__SUPPLIED DATA__

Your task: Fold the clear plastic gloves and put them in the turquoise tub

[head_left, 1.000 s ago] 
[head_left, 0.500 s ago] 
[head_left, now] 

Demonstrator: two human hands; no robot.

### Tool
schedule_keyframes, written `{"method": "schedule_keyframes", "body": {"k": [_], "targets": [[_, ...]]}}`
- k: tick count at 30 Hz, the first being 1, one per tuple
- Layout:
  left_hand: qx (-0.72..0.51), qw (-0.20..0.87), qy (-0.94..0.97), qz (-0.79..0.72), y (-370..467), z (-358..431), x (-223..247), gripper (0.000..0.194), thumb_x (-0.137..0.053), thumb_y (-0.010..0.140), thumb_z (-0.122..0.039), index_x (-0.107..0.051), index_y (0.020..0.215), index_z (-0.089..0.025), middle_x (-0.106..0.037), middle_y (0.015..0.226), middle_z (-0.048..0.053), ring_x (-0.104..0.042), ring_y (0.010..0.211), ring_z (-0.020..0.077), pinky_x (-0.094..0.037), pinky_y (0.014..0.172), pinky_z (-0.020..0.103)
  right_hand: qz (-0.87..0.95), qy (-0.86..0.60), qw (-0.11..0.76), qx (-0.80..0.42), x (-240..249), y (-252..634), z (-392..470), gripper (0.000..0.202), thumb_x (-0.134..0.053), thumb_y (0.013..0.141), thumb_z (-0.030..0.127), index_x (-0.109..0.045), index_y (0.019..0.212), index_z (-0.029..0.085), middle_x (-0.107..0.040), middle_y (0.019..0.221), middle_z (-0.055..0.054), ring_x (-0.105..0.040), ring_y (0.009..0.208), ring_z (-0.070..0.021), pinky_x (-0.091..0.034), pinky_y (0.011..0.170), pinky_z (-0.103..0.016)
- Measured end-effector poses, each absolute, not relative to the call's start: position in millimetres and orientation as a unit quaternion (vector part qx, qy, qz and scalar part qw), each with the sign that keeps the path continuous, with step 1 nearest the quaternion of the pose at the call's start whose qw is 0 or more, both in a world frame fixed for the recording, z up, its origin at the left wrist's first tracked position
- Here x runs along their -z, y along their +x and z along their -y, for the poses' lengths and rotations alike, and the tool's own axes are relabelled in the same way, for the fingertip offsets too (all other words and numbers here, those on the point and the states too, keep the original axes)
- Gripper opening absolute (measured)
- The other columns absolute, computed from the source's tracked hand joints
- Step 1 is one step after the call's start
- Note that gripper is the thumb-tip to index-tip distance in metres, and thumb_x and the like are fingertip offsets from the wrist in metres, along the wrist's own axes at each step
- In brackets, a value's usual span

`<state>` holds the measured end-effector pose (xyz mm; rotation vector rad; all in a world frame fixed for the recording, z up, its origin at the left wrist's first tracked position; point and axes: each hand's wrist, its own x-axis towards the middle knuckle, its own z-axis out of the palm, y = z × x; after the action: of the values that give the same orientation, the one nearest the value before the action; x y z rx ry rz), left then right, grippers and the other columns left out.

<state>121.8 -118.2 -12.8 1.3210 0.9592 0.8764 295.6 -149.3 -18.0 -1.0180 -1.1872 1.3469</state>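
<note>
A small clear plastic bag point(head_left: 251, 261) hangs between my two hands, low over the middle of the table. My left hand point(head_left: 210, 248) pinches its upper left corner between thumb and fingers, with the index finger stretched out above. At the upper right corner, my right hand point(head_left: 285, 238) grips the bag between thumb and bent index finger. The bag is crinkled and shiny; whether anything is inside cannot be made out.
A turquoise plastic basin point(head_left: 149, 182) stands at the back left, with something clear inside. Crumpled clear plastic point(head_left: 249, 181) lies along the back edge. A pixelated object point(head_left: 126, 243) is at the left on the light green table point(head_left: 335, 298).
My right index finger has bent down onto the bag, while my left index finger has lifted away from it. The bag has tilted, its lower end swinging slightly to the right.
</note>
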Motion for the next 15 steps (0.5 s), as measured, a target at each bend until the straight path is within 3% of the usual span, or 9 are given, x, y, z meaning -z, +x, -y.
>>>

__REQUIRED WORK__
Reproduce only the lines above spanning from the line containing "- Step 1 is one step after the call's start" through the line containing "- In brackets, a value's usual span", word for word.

__RESPONSE TO THE EXERCISE__
- Step 1 is one step after the call's start
- Note that gripper is the thumb-tip to index-tip distance in metres, and thumb_x and the like are fingertip offsets from the wrist in metres, along the wrist's own axes at each step
- In brackets, a value's usual span

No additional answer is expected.